I fan della Marvel Comics si stanno preparando a a un ritorno sorprendente al Los Angeles Comic-Con: Stan Lee sarà presente… come ologramma! Secondo il The Hollywood Reporter, un ologramma AI di Stan Lee sarà parte integrante della Stan Lee Experience al LACC, in programma dal 26 al 28 settembre nella città degli angeli.
Oltre al costo standard di accesso allo stand (tra i 15 e i 20 dollari), i fan potranno spendere ulteriormente per scattare selfie con l’ologramma o addirittura intrattenere conversazioni one-to-one della durata di tre minuti. L’ologramma è stato creato da Proto Hologram, l’azienda responsabile dello specchio interattivo promozionale per The Conjuring: Last Rites, in collaborazione con la società di produzione virtuale HyperReal.
Bob Sabouni, a capo degli Stan Lee Legacy Programs, ha assicurato che l’ologramma non dirà nulla che non sia “in linea con ciò che Lee ha espresso durante la sua vita“, permettendo così di “costruire una voce che rimanga fedele, non sempre parola per parola, ma sempre fedele nello spirito, nel contesto e nell’intento“.

Nonostante queste rassicurazioni, l’iniziativa solleva inevitabilmente interrogativi etici, soprattutto considerando le controversie sorte dopo la morte di Stan Lee nel 2018 riguardo allo sfruttamento della sua immagine e le crescenti preoccupazioni sull’utilizzo dell’IA in relazione ai defunti (qui vi avevamo parlato del caso di Charlie Kirk, “riportato” in vita con un messaggio diffuso nelle chiese). Un’ombra che si allunga su un’iniziativa che, per sua natura, non può ottenere il consenso diretto del soggetto coinvolto.

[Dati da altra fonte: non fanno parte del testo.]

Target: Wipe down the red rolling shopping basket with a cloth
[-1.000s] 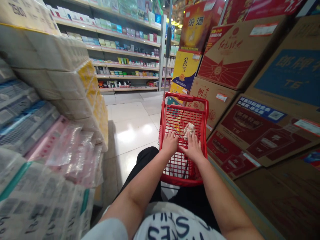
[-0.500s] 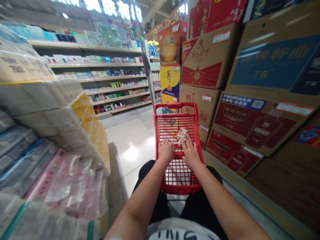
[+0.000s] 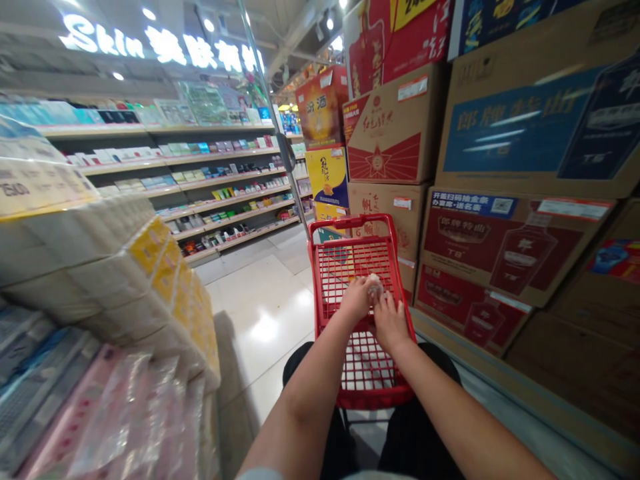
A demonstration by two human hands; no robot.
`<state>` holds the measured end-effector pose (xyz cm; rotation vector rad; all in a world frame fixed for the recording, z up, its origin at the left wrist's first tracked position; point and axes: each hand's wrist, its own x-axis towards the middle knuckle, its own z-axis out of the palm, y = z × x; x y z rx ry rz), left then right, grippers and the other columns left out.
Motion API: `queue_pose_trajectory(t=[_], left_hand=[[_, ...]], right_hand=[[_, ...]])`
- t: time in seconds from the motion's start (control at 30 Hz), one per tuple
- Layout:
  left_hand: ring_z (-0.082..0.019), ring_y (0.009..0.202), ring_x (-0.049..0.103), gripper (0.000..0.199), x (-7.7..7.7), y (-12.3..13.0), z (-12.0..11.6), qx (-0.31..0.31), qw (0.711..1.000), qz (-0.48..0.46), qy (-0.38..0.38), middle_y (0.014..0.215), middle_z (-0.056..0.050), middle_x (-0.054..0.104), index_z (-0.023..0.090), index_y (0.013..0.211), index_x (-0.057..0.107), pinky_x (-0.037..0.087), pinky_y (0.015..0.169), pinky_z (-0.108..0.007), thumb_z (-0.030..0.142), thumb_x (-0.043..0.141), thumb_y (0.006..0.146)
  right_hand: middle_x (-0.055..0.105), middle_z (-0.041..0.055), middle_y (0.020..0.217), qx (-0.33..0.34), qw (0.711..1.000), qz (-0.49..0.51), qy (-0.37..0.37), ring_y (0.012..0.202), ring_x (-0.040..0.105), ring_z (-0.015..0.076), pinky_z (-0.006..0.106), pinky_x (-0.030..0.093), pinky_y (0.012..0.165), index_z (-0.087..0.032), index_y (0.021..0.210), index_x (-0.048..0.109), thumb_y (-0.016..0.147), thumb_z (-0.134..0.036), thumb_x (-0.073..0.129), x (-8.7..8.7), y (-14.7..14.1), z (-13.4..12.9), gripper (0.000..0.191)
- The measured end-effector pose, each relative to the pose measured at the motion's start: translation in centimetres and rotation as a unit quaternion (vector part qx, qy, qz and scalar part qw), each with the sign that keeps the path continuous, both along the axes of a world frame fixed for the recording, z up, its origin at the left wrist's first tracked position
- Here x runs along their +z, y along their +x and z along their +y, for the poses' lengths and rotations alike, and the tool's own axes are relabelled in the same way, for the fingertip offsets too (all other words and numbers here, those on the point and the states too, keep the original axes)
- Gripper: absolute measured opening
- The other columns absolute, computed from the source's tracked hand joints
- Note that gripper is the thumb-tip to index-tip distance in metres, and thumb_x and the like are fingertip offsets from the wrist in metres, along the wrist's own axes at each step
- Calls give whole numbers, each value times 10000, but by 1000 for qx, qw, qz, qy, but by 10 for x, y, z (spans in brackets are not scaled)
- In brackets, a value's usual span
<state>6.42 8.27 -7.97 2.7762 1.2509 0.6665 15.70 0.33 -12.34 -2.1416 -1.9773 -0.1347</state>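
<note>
A red plastic shopping basket (image 3: 320, 293) with a grid surface stands in front of me, between my knees. On its grid lies a small crumpled whitish clump (image 3: 374, 288); whether it is cloth or paper I cannot tell. My left hand (image 3: 357, 299) is closed around the clump from the left, covering much of it. From the near right, my right hand (image 3: 391, 323) reaches to the clump's edge. Its fingers are stretched forward and slightly apart over the grid, their tips at or touching the clump.
Stacked cartons (image 3: 520, 240) rise along the right. On the left, white-and-yellow packs (image 3: 170, 273) and plastic-wrapped pink packs (image 3: 110, 400) are piled close by. Shelves of small goods (image 3: 200, 180) stand ahead, beyond tiled floor (image 3: 265, 300). A metal pole (image 3: 280, 133) rises past the basket.
My left hand has moved right from the grid onto the clump and closed on it. My right hand stays beside it. The view has tilted up, bringing the lit sign into sight.
</note>
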Motion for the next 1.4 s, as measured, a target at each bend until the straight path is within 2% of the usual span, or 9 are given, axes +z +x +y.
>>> queue_pose_trajectory(t=[0.2, 0.4, 0.5, 0.6, 0.8, 0.9, 1.1, 1.23, 1.4], left_hand=[[-223, 1037, 514, 271, -7, -43, 6, 196, 977, -67, 54, 1125, -69, 593, 259, 1021, 672, 463, 894, -357, 160, 453, 899], [-312, 1246, 401, 293, -25, -60, -14, 180, 979, -6, 97, 1485, -42, 369, 301, 1138, 641, 436, 963, -472, 343, 570, 857], [-321, 1294, 360, 325, -32, -60, -20, 170, 981, 5, 96, 1512, -55, 327, 284, 1163, 627, 403, 1012, -486, 383, 568, 859], [-280, 1220, 432, 391, -33, -60, -20, 170, 982, 7, 80, 1421, -75, 432, 291, 1260, 560, 421, 990, -428, 290, 539, 870], [-239, 1032, 520, 516, -23, -58, -20, 184, 980, 8, 73, 1135, -79, 574, 288, 1392, 424, 444, 890, -364, 241, 492, 883], [-248, 1101, 495, 436, -18, -57, -26, 179, 981, 1, 71, 1227, -84, 547, 291, 1323, 496, 429, 931, -387, 297, 499, 888], [-281, 1298, 368, 503, 8, -64, -27, 31, 996, 52, 60, 1475, -3, 383, 384, 1293, 519, 327, 1070, -461, 323, 616, 803], [-239, 1172, 486, 406, 28, -62, -16, 89, 995, 31, 33, 1365, -27, 490, 345, 1250, 556, 418, 968, -390, 272, 536, 851], [-235, 1163, 492, 354, 22, -59, -12, 114, 993, 40, -2, 1300, -40, 525, 330, 1229, 572, 449, 895, -361, 266, 489, 890]], right_hand=[[235, 135, 1561, 46, 997, -22, 60, 1388, 254, 365, 580, 221, 1089, -179, 1468, 352, 770, -228, 665, -2, 1, -2, 766], [438, 98, 1453, 89, 993, -14, 77, 1312, 309, 370, 514, 322, 1005, -232, 1425, 431, 772, -214, 620, -4, 3, -1, 680], [454, 97, 1430, 95, 994, 12, 49, 1280, 332, 361, 509, 329, 981, -262, 1443, 400, 760, -277, 615, -5, 3, 1, 716], [467, 95, 1416, 86, 995, 53, 19, 1272, 335, 363, 514, 316, 980, -271, 1442, 403, 808, -427, 560, -5, 0, 4, 672], [598, 93, 1244, 10, 996, 50, 72, 1080, 466, 319, 472, 349, 876, -273, 1311, 539, 935, -435, 397, 4, -13, 11, 434], [619, 84, 1204, -1, 995, 47, 93, 1043, 477, 312, 461, 346, 848, -299, 1274, 555, 932, -441, 420, 10, -16, 9, 395], [653, 76, 1128, -4, 991, 90, 100, 1045, 485, 299, 451, 326, 863, -263, 1110, 630, 942, -367, 385, 43, -13, 8, 314], [638, 94, 1141, -13, 993, 85, 79, 1078, 469, 308, 475, 308, 893, -248, 1135, 620, 922, -332, 406, 67, -15, 11, 314], [598, 95, 1187, -7, 997, 54, 61, 1081, 450, 307, 467, 325, 866, -249, 1119, 624, 960, -346, 338, 50, -20, 5, 341]])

Chris DeMoulin, CEO di Kamikaze Entertainment, società madre del LACC, ha spiegato a io9 di aver lavorato con Lee negli anni 2010, quando il LACC aveva un accordo di licenza con la POW! di Lee. DeMoulin ricorda quanto Stan amasse interagire con i fan, partecipare ai panel, raccontare la storia della Marvel e coinvolgere le future generazioni di fan. L’idea dell’ologramma, in sviluppo da diversi mesi, nasce proprio dal desiderio di “estendere l’eredità di Stan“, un tema caro allo stesso Lee. DeMoulin sottolinea che l’ologramma “non è Stan e non potrà mai esserlo perfettamente“, ma lo definisce “divertente, autentico e molto accurato nelle risposte alle domande”, offrendo ai fan uno sguardo sulla personalità di Stan Lee, “una sorta di documentario in tempo reale”.
L’obiettivo, quindi, è preservare e diffondere l’eredità di Stan Lee. Un’iniziativa che sicuramente farà discutere e che invita il pubblico a formarsi una propria opinione dopo aver vissuto l’esperienza in prima persona.